La vie? Une centaine de diapositives surgirent sur l'écran intérieur projetant des moments agréables de son passé. Vacances en famille alors qu'il était enfant. Découverte des échecs. Découverte de la peinture. Découverte de sa future femme Isabelle. Découverte de son bureau à la banque. Mariage. Premier accouchement de sa femme. Premières vacances avec ses filles. Première vision de l'émission «Quitte ou double».
Quitte ou double…
Ou la mort? Il se voit seul, immobile sur un lit mais filmé sous tous les angles. Et le temps qui passe, d'abord sur l'aiguille de la montre qui tourne de plus en plus vite. Puis par la fenêtre. Le soleil succède à la lune puis au soleil. Cela accélère au point de former comme un spot qui s'allume un coup en soleil un coup en lune. L'arbre qu'il voit depuis sa chambre se couvre de feuilles, puis perd ses feuilles, puis se couvre de neige, puis bourgeonne, puis se couvre de feuilles. Les années, les décennies passent, et lui posé comme un mannequin de plastique sur ce lit avec juste son œil qui bat désespérément alors que personne n'est là.

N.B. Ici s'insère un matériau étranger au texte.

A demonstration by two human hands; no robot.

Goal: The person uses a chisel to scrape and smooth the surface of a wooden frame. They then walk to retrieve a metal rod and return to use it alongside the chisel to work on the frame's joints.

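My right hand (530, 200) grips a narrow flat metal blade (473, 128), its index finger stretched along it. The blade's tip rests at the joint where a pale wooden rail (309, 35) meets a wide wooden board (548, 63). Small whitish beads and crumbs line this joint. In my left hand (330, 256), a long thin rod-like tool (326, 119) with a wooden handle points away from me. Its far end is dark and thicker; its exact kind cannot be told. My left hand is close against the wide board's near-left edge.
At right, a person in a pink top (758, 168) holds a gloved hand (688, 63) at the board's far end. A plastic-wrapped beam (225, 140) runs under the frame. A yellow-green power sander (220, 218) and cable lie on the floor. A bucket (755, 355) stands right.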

Il fallait maintenant trancher.
Comme dans un ralenti, la paupière s'abaissa.
Une fois.
Et puis plus rien.
Samuel Fincher sourit.
– Vous voulez donc vivre… Je crois que vous avez pris la bonne décision.
Pourvu que je ne me sois pas trompé.
21.
A gauche, à droite? Isidore et Lucrèce arrivent à un carrefour. Ils ont perdu de vue les militaires. Ils les cherchent, la main en visière sur le front.
– Où sont-ils passés?
Isidore, encore en pleine digestion, respire avec difficulté et bruyamment. Lucrèce, toute fraîche, grimpe sur une voiture pour examiner les alentours de plus haut.
– Là-bas, dit-elle.
Elle indique du doigt la plage.
– Allez-y, Lucrèce, vous êtes plus véloce que moi, je vous rejoindrai.
De toute façon, elle ne l'écoute plus, elle galope.
Son cœur puise à toute vitesse du sang dans les artères, qui se répand dans les artérioles, puis dans les capillaires des muscles des mollets. Ses orteils recherchent la meilleure prise au sol pour mieux projeter son corps en avant.
Pascal Fincher court, lui aussi, à perdre haleine. Il débouche sur une plage déserte à peine éclairée par la lune. Là, les trois militaires le rattrapent et le jettent à terre.
– Magnolia indigo, tente sans conviction l'hypnotiseur.
Mais l'autre se bouche les oreilles et ordonne:
– Il faut que tu m'enlèves ça de l'esprit! Et tout de suite. Je ne vais pas toute ma vie faire l'imbécile avec ma chaussure dès que je rencontrerai quelqu'un qui a vu le spectacle ou qui en a entendu parler!
L'hypnotiseur se relève doucement.
– Débouchez vos oreilles… Je vais arranger ça.
– Pas d'entourloupe, hein?
Le militaire ôte les doigts de ses pavillons mais reste prêt à les renfoncer à la moindre alerte.
– Abracadabra, je vous libère de «magnolia indigo», désormais (il effectue un mouvement de la main), vous ne reagirez plus en entendant «magnolia… indigo».